Many studies over the last decade have identified that experienced middle managers and executives have made errors in decisions simply due to a misunderstanding in the context of the data presented to them. Thus, we are adamant that everyone in the organization is a likely user of the BG in specific use cases.
Attributes (the Metadata) of the Glossary
Data governance teams can be overwhelmed by the amount of attributes that can be captured in a BG. For example, one can consider the ultimate set of attributes for each Business Term in the BG to be:
- Term Definition
- Term Definition Update Date
- Term Definition Status
- Term Definition Status Date
- Term Definition Deprecated Date
- Term Definition Updated By User ID
- Term Name
- Term Name Update Date
- Term Name Status
- Term Name Status Date
- Term Name Deprecated Date
- Term Name Updated By User ID
- Term Definition Example
- Term Business and Usage Rules (how to and how not to use)
- Data Quality Expectations
- Accuracy rules
- Completeness rules
- Integrity rules
- Validity rules
- Consistency rules
- Timeliness rules
- Data Quality Measured
- Date Measured
- Completeness %
- Validity %
- Accuracy %
- Integrity %
- Consistency %
- Timeliness %
- Term Taxonomy Category, Sub-Category Name
- Term Acronym
- Term Abbreviation
- Related Term Name (1 or more)
- Replacement Term Name
- Managed by Business Unit
- Managed by Application
- Managed by Business Function
- Data Steward Name
- Data Steward Contact Phone, Email, Location
- Retention and Compliance Rules
- Privacy Classification
- Security Classification
- Mapping to IT Assets
- Application name
- Server Name
- Physical Column Name and Table Name (1 or more)

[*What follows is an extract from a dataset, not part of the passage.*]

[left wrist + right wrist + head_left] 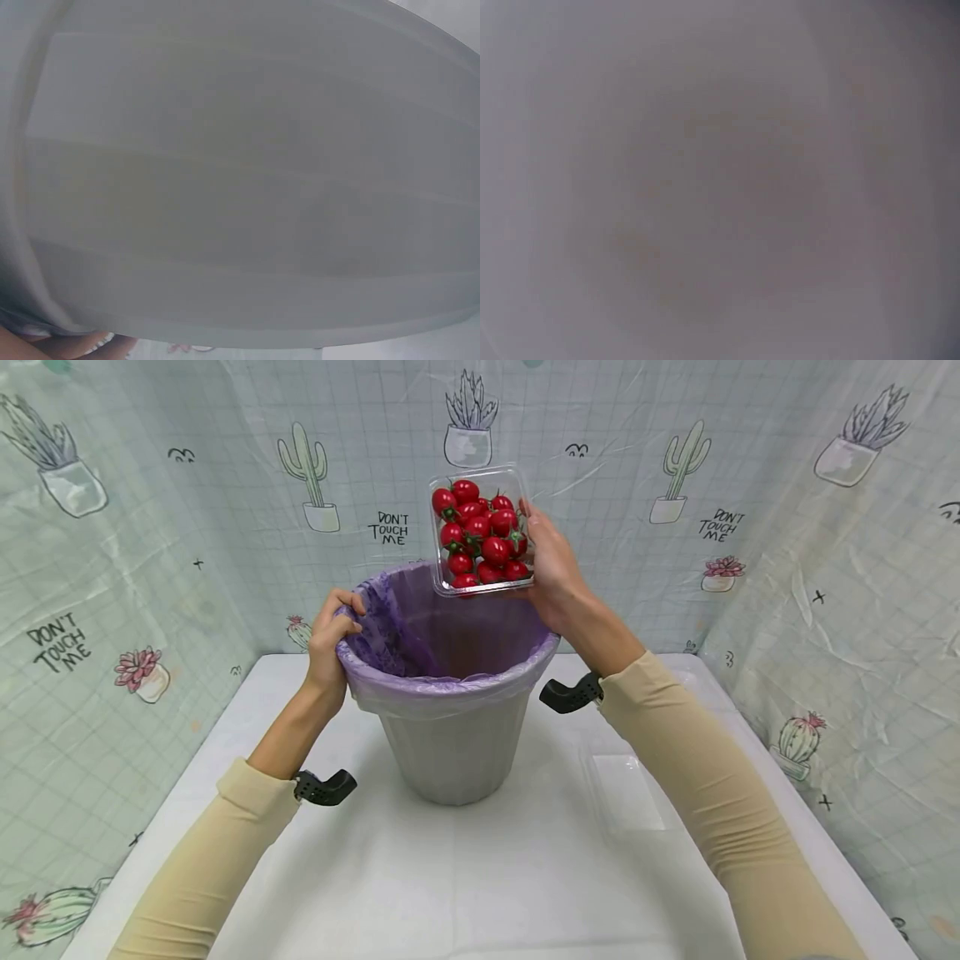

- Database Name/Scheme Name/View Name (1 or more)
- Report Name (1 or more)
- Report Column Name (1 or more)
- ETL Process Name (1 or more)
Does this mean that the Data Governance team will need to start by populating all of the above, about 50 attributes? Absolutely not. The team can start by defining the following 8-10 attributes for each business term.
- Term Definition, Name and Example
- Term Acronym or Abbreviation (optional)
- Term Security, Privacy and Compliance (usage) rules
- Data Steward Name and Contact information
- Business Rules
Hopefully I have made a case for why the BG is a critical component- the heart- of the data governance program, and you can understand why it is important to govern the business terminology to achieve the goals of the data governance mandate. In my next column, I’ll address the challenges and guidelines for creating business definitions and term naming.